Wegner argues that the subjective feeling of consciously willing an action is itself often an inference or construction, rather than a direct perception of causation. We experience will when our thought about an action precedes the action, is consistent with it, and seems to be the exclusive cause. He presents evidence suggesting this feeling can be mistaken – we can feel we willed something we didn't do, or not feel will for actions we did perform. This relates because if the feeling of why we did something (our conscious will) is sometimes an illusion constructed after the fact, it supports the idea that our explanations for behavior are not always based on privileged access to the true causal mechanisms.
_______________________________________
Wilson, T. D. (2002). Strangers to Ourselves: Discovering the Adaptive Unconscious. Harvard University Press.
This book provides a comprehensive overview of the research (including his own continued work after the 1977 paper) supporting the idea that much of our mental life occurs outside of conscious awareness (the "adaptive unconscious"). Wilson argues that introspection is often ineffective or even misleading for understanding our true feelings, motivations, and the causes of our behavior, and that we often rely on constructed narratives instead.

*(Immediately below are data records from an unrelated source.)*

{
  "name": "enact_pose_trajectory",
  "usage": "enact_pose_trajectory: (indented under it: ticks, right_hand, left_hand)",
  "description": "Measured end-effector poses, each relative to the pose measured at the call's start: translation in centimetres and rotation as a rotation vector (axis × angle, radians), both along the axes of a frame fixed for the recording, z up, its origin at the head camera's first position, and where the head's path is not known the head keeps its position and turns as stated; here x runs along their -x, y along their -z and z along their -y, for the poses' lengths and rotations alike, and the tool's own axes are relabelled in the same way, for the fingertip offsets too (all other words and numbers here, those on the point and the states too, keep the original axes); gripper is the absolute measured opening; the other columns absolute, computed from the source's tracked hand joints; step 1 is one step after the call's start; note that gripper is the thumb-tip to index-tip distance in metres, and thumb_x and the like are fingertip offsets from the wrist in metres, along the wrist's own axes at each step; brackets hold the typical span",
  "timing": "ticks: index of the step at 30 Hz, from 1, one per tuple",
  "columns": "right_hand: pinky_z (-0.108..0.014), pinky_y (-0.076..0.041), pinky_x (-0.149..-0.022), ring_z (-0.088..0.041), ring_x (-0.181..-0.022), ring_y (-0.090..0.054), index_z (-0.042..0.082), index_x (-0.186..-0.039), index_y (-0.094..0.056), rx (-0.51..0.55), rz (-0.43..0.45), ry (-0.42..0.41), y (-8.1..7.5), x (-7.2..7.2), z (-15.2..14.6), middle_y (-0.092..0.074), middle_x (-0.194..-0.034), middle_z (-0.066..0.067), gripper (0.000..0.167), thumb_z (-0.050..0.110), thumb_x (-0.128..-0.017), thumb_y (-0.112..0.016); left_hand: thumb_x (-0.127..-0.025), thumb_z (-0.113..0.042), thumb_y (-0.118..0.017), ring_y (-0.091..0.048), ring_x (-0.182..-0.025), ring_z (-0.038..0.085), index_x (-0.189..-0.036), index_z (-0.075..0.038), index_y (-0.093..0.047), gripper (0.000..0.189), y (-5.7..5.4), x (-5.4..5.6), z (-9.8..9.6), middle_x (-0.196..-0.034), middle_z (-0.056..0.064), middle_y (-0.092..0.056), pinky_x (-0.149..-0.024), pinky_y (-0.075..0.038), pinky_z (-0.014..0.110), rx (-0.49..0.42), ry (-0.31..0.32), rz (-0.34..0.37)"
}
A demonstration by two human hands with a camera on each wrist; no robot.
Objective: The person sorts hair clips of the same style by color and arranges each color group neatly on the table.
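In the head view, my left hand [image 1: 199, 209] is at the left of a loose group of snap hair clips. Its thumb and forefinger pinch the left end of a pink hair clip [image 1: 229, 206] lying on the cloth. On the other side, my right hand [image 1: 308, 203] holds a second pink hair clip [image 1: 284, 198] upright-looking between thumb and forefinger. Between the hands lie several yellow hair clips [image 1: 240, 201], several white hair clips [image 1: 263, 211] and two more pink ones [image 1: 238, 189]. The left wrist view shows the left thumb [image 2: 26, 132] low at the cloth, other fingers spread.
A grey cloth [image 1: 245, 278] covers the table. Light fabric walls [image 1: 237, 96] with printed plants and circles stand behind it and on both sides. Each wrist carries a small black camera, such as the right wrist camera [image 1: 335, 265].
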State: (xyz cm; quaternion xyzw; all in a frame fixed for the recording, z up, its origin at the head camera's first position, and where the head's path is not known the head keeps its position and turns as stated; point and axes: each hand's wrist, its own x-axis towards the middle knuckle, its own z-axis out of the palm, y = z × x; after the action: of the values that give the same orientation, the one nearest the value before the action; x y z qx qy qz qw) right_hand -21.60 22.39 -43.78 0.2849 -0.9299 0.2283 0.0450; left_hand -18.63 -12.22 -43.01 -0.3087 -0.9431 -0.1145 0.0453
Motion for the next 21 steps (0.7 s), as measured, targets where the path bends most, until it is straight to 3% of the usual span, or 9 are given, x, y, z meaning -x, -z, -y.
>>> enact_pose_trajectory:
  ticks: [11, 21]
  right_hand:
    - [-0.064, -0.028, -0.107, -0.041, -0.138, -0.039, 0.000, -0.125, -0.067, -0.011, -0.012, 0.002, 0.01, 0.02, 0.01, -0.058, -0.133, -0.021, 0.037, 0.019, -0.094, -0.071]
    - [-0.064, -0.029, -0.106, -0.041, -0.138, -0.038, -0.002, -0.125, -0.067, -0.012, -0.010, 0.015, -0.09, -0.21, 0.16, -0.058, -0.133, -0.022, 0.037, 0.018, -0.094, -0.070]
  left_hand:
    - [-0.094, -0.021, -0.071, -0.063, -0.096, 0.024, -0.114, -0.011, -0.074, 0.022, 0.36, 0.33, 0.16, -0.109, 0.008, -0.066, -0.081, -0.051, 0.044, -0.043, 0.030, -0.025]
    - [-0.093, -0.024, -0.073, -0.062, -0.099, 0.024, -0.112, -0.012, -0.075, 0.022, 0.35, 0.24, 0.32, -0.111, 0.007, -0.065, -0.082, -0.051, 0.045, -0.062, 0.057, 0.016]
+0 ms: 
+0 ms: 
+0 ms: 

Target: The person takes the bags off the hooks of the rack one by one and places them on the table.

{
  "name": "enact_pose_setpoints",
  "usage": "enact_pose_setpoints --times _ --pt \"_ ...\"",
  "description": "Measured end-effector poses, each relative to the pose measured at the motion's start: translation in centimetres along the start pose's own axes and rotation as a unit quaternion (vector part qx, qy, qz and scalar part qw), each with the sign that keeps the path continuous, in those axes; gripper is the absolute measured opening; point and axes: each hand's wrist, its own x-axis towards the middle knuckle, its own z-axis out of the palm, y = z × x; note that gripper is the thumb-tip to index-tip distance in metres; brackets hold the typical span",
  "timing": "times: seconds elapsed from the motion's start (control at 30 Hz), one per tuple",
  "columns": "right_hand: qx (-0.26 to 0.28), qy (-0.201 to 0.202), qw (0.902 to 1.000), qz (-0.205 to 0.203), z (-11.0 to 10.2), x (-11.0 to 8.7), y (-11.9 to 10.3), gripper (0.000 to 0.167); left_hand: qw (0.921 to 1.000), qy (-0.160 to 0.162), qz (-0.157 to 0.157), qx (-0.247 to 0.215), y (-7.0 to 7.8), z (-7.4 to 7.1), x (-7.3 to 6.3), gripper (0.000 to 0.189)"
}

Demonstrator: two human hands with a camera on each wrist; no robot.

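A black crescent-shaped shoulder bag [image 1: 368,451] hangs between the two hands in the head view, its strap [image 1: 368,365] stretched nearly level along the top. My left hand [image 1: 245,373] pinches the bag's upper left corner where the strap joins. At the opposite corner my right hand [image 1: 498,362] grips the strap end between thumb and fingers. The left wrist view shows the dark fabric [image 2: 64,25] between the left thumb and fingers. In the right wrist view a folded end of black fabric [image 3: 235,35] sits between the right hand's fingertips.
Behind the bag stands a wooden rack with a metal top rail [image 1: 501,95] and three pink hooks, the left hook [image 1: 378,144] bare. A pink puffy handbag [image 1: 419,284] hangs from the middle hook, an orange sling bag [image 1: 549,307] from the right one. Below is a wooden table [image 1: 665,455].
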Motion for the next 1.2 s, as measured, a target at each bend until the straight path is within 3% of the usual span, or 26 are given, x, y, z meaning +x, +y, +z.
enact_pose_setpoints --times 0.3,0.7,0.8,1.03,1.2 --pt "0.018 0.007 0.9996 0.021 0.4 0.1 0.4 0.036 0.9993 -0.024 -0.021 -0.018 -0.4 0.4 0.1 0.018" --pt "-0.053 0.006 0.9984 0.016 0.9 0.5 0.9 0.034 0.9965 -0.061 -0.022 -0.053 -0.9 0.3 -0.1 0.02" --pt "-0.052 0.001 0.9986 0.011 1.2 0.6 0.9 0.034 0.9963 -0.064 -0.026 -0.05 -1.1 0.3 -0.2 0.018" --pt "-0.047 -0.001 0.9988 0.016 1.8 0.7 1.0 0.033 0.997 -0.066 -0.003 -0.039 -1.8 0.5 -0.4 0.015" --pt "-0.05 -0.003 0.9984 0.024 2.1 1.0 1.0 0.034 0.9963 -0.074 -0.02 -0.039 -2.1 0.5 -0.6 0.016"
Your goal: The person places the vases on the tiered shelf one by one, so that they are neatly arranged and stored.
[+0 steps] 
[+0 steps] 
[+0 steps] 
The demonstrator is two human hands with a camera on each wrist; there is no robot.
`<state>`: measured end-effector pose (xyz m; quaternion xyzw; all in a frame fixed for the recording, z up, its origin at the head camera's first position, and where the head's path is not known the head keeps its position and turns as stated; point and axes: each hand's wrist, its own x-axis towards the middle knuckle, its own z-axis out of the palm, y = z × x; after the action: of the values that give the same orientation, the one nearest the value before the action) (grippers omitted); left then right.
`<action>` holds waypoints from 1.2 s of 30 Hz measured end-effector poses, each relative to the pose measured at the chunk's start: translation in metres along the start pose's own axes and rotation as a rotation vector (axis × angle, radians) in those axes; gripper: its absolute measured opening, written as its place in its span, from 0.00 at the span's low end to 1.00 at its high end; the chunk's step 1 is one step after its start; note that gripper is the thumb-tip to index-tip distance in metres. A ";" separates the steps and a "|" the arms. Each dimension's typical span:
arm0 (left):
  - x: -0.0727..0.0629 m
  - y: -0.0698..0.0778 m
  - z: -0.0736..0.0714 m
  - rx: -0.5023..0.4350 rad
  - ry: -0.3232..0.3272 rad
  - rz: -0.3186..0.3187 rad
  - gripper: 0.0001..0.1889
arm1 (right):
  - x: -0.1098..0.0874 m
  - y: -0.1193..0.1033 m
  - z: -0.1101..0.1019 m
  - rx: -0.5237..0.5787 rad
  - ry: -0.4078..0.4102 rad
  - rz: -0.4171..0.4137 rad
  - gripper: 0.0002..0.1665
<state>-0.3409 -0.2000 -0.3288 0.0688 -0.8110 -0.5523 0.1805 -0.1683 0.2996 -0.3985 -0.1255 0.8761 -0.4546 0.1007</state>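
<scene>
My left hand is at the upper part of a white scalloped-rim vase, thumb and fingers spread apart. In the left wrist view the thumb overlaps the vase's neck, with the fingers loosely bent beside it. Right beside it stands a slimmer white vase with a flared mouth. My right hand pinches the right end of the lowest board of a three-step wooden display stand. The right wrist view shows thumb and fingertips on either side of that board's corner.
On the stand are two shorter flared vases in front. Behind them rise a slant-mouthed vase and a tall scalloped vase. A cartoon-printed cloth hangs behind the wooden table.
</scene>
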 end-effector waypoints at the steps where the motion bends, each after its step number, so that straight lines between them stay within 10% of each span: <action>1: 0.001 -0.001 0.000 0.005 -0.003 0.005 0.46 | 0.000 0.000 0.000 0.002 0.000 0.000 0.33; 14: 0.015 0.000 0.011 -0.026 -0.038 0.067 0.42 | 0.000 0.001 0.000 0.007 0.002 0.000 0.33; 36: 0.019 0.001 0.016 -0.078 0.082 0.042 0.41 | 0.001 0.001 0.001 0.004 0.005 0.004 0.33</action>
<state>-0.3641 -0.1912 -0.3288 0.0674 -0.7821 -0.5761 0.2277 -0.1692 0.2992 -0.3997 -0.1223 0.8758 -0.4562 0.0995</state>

I’m not sure this disproves my point. If anything it confirms what I say: people are driven by motivations, desires, feelings (although we might not be always accurate articulate them).
I said humans (sometimes) make up reasons for what they do post-hoc. You said that is “just not true.” The studies I showed are explicitly about people making up reasons for their actions post hoc.
I think that’s orthogonal to the point that humans are driven by motivations, desires, feelings, etc.
Look, you started out by suggesting LLMs and humans are similar because they make up reasons after the fact. And I’m pointing out why I don’t like that type of reasoning of “oh but that’s exactly what humans do”.
To be clear, I don’t think they are much like humans at all. As far as making up reasons post-hoc, this seems to be something both humans and LLMs do (albeit in different ways). The mechanisms and reasons for why that happens is almost certainly different for each of the two.
Here is what I originally said:
“As one another commenter pointed out, humans actually do this too. In fact, some will argue that evolution left is essentially deceived about the true nature of our minds, and real introspection is impossible. There are clear limits to that though, and clear differences between us and LLMs. “
Im definitely not suggesting here that LLMs and humans are similar because they make up reasons after the fact.
Nice, succinct explanation of something most do not understand about so-called chain-of-thought reasoning. This is not visibility into what large AI models are doing to arrive at outputs. This is just icing on the lumps of text being extruded.
Thanks Rob! Frankly, it took me quite time to wrap my head around it myself.